A single, uninterrupted line of thought runs through this essay: we could be doing cultural policy better. At regular intervals, almost as a way to breathe out between reporting the workings of a cultural milieu, Eltham digresses into spaces of deep reflection on what cultural policy is meant to be. What is culture? What is power? How have the two historically met in Australian arts policy? How do Australians actually engage with the arts? He delves into the toxic combination of neoliberalism and cultural cringe: “There were times during 2013 and 2014 in which Abbott and his Conservative ministers seemed more interested in fighting culture wars than in governing the country,” he writes.
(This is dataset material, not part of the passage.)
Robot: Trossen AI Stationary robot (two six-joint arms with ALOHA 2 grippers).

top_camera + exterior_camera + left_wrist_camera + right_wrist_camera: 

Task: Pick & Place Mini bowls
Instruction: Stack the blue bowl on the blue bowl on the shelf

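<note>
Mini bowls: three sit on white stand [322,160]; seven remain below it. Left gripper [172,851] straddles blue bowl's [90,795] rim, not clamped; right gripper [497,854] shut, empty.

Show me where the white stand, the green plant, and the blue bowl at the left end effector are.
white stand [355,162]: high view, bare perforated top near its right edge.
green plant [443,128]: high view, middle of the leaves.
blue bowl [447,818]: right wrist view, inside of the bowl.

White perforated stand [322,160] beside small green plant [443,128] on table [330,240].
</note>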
Most notably, Eltham compares the discourse around arts funding—essentially seen as propping up an unsustainable industry—with the discourse around the ANZAC Centenary, demonstrating how “arguments for culture in and of itself can be powerful forces in the intellectual life of a nation.”
This is Ben Eltham speaking as a cultural policy scholar, deeply engaged in fundamental questions of what cultural policy could and should do, and it is a shame that neither the limited scope of a Platform Paper, nor the highly politicised state of arts policy in Australia, allows for those questions to be at the fore of this paper. Arts funding decisions should be a reflection of what we value, and who we want to be as a nation. One can only hope that clear, considered essays like this one will pave the way forward.
Ben Eltham, When the Goal Posts Move, Platform Paper 48, August 2016, Currency House, Sydney
RealTime issue #134 Aug-Sept 2016 pg.